La Grande Boucherie 

Hector is a Puerto Rico native. He began learning cooking skills and recipes at a young age, thanks to both his grandmothers. After moving to Florida with his family, Hector studied at Florida State University while cooking at the then famous Buck Head Brewery to help with the tuition. He later transferred to Johnson and Whales University in Miami, to follow his love for culinary. There he studied classical French and Asian techniques, graduating in the top percent of his class.

Hector started his culinary career at a Miami landmark, The Forge. He worked his way up from a line cook to an Executive Sous chef. He traveled and down the East coast opening businesses for an exclusive restaurant concept development company, and at last, he settled in New York City with his wife and children.

In the city, Hector worked for celebrity chef David Burke at the “DB Kitchen” in SoHo, a popular, high-volume, upscale casual dining restaurant in lower Manhattan. Most recently, Hector worked as the Executive Chef at Les Enfantes de Boheme, where he runs a French bistro with farm-to-table fresh plates.

Chef De Cuisine Fernando Cusco 

Boucherie Union Square 

Born and raised on a farm in Ecuador, Fernando grew up in a family tradition where he was taught from age nine how to cook rice, eggs, and other family recipes. His mother would show him and his brothers different cooking techniques, from stews to grills, and held competitions for the best cook in the house.

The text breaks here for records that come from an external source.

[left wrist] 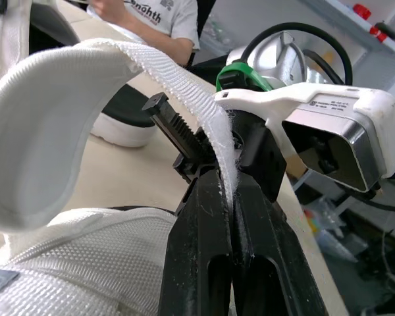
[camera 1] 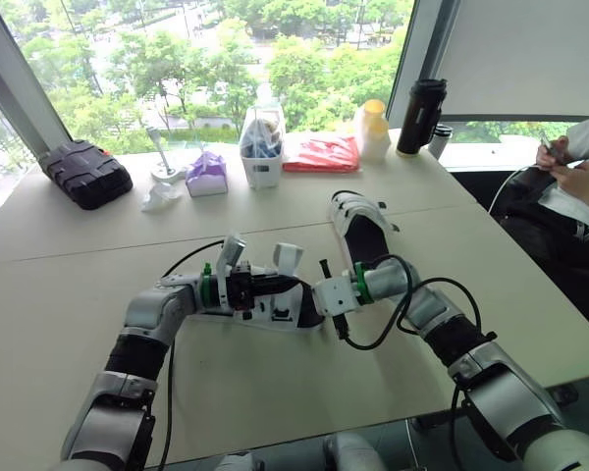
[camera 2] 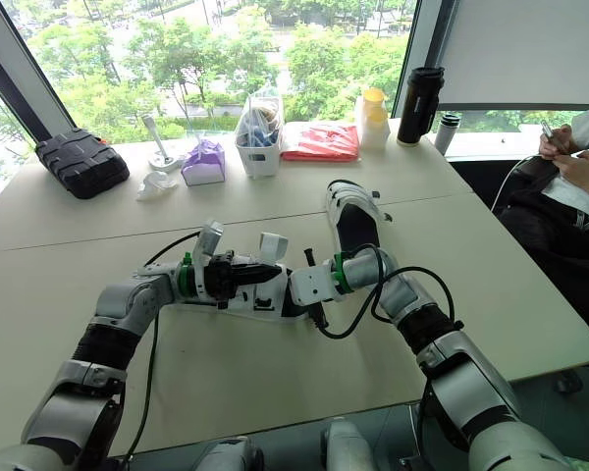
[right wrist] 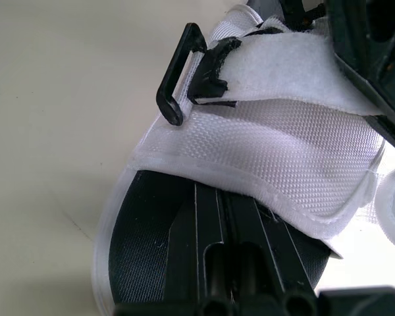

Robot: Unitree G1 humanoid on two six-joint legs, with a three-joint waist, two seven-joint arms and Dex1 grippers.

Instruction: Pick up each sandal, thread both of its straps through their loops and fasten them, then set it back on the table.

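We have the white mesh sandal with a black footbed held just above the pale wooden table, near its front middle, between both grippers. Its mate lies flat further back on the right. The left gripper is pinched tight on the white woven hook-and-loop strap, which curls up limply. The right gripper rests against the footbed with its jaws nearly together, and we cannot tell whether they trap anything. The black plastic loop stands free beside the upper. We judge the sandal light, the sole fairly stiff and the straps floppy and clingy. So we would steady the sole and grip each strap near its tip.
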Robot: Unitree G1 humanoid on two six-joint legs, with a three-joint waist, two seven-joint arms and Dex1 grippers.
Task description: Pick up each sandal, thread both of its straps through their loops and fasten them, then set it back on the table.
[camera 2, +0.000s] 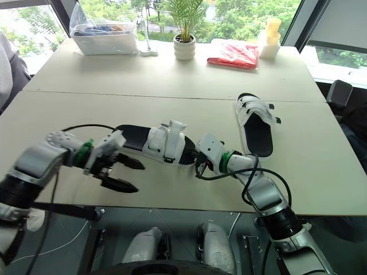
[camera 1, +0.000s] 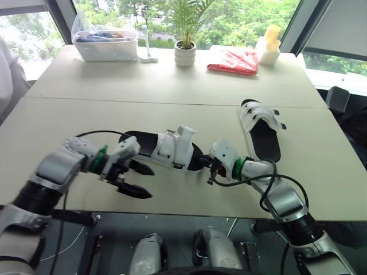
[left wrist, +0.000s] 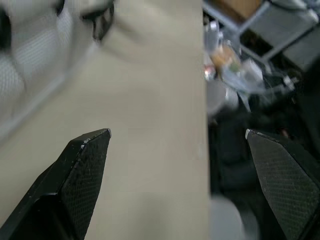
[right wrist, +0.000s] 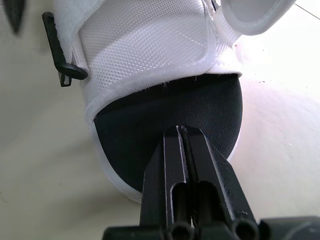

Fernando studied for Agricultural Technician. He enjoyed cooking as a family tradition but only set a goal to become a chef once he landed in NYC. Fernando successfully obtained a job at BLT Prime. He started as a Salad Cook, and soon enough, he became an essential part of the opening culinary team for BLT Bar & Grill. Upon two years at BLT Restaurants, he grew in confidence and explored his culinary skills in pizza making. He was then hired at Olio e Piu and progressed from a Line Cook to a Chef de Cuisine. Fernando dedicated six years at Olio e Piu. He also ventured out to Da Andrea and Pazza Notte to expand his horizons. Fernando now holds the Chef de Cuisine at Boucherie Union Square.